Since the contract in the present case had been poorly drafted, it was important to have regard to business common sense in drawing inferences as to the parties’ intentions expressed in the contract, construed according to the usual objective approach. In the context of this contract, the commercial objective of the parties had been that they should know with certainty where they stood if one came to the end of the long stop date of 6 January 2014 without any request for an extension of time. A term would only be implied into a contract if it was necessary that the agreement should contain such a term to achieve the parties’ express agreement or their commercial objective. It was not necessary to imply qualifications to clause 13.5 to give proper commercial effect to the contract: Valentines Properties Ltd v Huntco Corporation Ltd [2001] UKPC 14, [2001] 3 NZLR 305 distinguished.
(2) The court rejected the first defendant’s argument that it was impliedly entitled to call for completion within a reasonable time after the termination date. Such an implication would radically undermine the commercial bargain between the parties by leaving the claimant subject to the basic obligation to sell the property according to an open-ended and uncertain “reasonable time” limit, in contrast to the indications in the contract that the parties intended there to be a certain and precisely defined end point for that obligation. Accordingly, the claimant was free from any obligation to proceed with the sale of the property to the first defendant whose claim for specific performance was dismissed.

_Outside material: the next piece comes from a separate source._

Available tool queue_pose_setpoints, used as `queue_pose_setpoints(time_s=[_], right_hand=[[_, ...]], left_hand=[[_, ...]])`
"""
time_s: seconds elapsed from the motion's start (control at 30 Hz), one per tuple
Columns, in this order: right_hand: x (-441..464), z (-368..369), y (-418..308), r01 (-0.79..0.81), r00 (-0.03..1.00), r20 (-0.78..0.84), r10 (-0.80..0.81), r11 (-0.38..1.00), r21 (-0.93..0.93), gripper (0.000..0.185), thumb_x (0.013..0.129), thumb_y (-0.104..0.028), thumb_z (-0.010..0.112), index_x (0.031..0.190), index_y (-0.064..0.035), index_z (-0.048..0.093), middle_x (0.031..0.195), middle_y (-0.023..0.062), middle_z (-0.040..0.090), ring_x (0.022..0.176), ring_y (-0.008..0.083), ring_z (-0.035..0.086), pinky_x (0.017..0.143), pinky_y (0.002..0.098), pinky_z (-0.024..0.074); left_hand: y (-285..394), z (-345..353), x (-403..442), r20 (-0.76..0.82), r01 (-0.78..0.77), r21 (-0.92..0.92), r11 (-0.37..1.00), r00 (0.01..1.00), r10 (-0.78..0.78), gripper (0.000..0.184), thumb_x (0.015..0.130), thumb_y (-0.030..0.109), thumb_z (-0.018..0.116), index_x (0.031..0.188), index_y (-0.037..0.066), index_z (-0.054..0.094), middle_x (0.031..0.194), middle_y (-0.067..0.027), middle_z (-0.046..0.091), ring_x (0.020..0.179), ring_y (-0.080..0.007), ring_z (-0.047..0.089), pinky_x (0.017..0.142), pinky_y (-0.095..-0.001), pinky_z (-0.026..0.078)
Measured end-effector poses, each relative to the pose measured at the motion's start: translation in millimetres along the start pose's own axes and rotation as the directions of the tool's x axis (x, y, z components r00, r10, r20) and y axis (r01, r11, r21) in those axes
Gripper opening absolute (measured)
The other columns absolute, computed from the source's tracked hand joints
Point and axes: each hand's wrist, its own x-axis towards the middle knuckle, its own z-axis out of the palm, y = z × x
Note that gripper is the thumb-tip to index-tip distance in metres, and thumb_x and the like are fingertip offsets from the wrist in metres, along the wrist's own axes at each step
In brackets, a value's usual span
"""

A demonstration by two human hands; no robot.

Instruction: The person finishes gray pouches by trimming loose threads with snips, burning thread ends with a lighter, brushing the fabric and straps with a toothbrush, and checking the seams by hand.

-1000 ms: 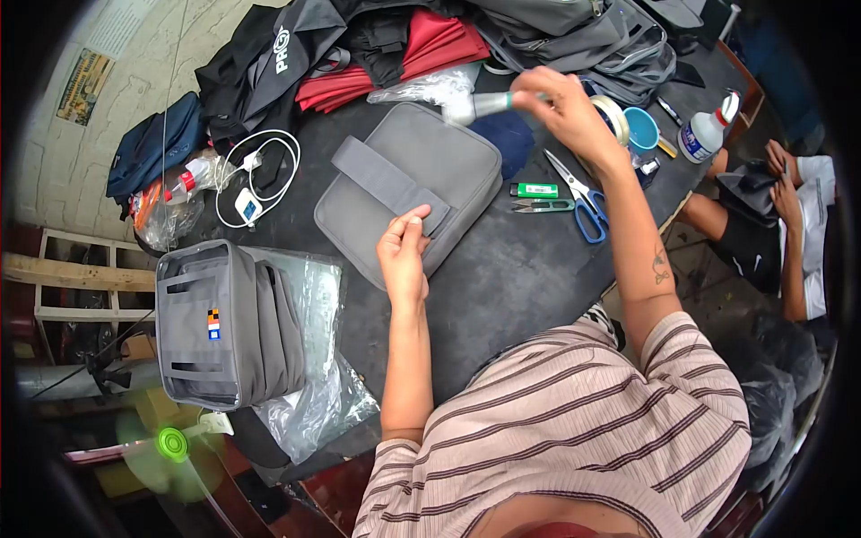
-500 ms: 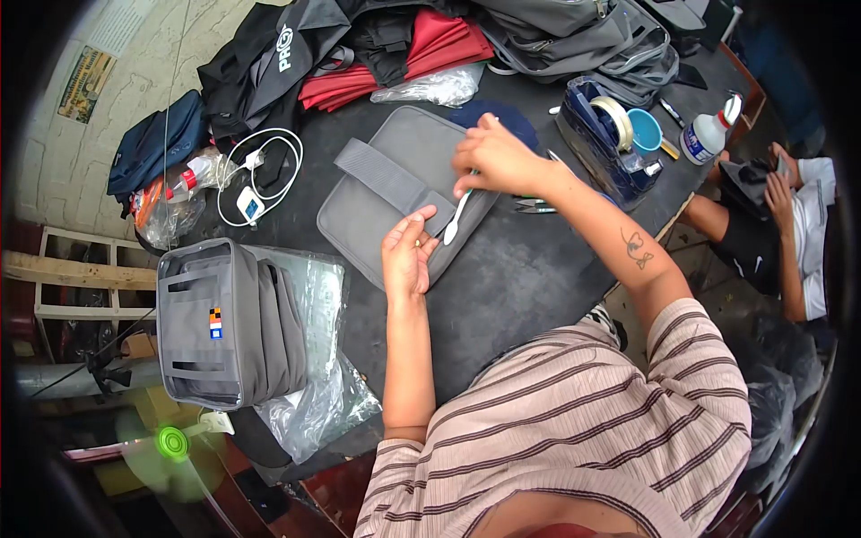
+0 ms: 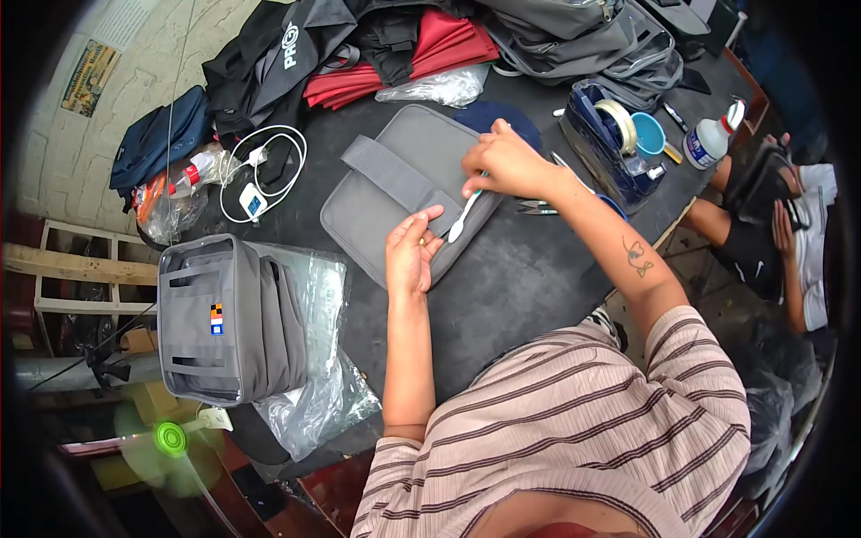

(3) This was not an appropriate case for the court to exercise its discretion under section 49(2) of the 1925 Act to relieve the first defendant against forfeiture of the deposit and to order its repayment. The just and appropriate result was that the claimant should be entitled to forfeit the entirety of the deposit paid. The contract made clear express provision what should happen to the deposit if the contract did not proceed to completion because of the failure to obtain planning permission within the requisite time and the first defendant did not give notice in proper time to call for completion notwithstanding such failure. There was nothing special or exceptional in the circumstances of the present case to justify ordering the claimant to repay any part of the deposit which was also payment for an option right for the first defendant and to bind the claimant for an uncertain period of time while it sought to obtain planning permission and for a unilateral right to acquire the property in the meantime. There was no basis on which the court should now use its discretion under section 49(2) to undo the bargain which the parties entered into: Midill (97PL) Ltd v Park Lane Estates Ltd [2009] 1 EGLR 65; [2009] 07 EG 92 applied.
Mark Warwick QC (instructed by Jeffrey Green Russell) appeared for the claimant; David Holland QC (instructed by Taylor Wessing LLP) appeared for the defendants.